**WHAT TO PRODUCE**: Transcribe the listing that follows exactly, from its first line to its last.

**DATA EXTRACT**:
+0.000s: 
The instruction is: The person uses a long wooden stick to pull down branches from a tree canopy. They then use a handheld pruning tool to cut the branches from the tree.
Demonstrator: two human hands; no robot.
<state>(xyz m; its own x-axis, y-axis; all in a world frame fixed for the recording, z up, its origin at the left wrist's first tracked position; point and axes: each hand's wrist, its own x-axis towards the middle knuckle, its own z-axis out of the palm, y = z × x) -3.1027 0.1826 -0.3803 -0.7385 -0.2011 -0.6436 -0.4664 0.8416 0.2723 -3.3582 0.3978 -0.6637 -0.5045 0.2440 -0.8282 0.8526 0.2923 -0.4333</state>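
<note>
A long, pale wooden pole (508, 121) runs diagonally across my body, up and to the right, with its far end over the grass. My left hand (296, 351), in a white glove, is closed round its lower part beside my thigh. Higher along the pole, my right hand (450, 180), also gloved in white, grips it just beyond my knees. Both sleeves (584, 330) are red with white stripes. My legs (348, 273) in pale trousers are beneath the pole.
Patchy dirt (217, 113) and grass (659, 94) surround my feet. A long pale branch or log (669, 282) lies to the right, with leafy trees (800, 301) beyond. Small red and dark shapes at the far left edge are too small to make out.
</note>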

**EXPECTED ANSWER**:
+0.000s: 
The instruction is: The person uses a long wooden stick to pull down branches from a tree canopy. They then use a handheld pruning tool to cut the branches from the tree.
Demonstrator: two human hands; no robot.
<state>(xyz m; its own x-axis, y-axis; all in a world frame fixed for the recording, z up, its origin at the left wrist's first tracked position; point and axes: each hand's wrist, its own x-axis towards the middle knuckle, its own z-axis out of the palm, y = z × x) -3.1027 0.1826 -0.3803 -0.7385 -0.2011 -0.6436 -0.4664 0.8416 0.2723 -3.3582 0.3978 -0.6637 -0.5045 0.2440 -0.8282 0.8526 0.2923 -0.4333</state>
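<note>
A long, pale wooden pole (508, 121) runs diagonally across my body, up and to the right, with its far end over the grass. My left hand (296, 351), in a white glove, is closed round its lower part beside my thigh. Higher along the pole, my right hand (450, 180), also gloved in white, grips it just beyond my knees. Both sleeves (584, 330) are red with white stripes. My legs (348, 273) in pale trousers are beneath the pole.
Patchy dirt (217, 113) and grass (659, 94) surround my feet. A long pale branch or log (669, 282) lies to the right, with leafy trees (800, 301) beyond. Small red and dark shapes at the far left edge are too small to make out.
</note>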

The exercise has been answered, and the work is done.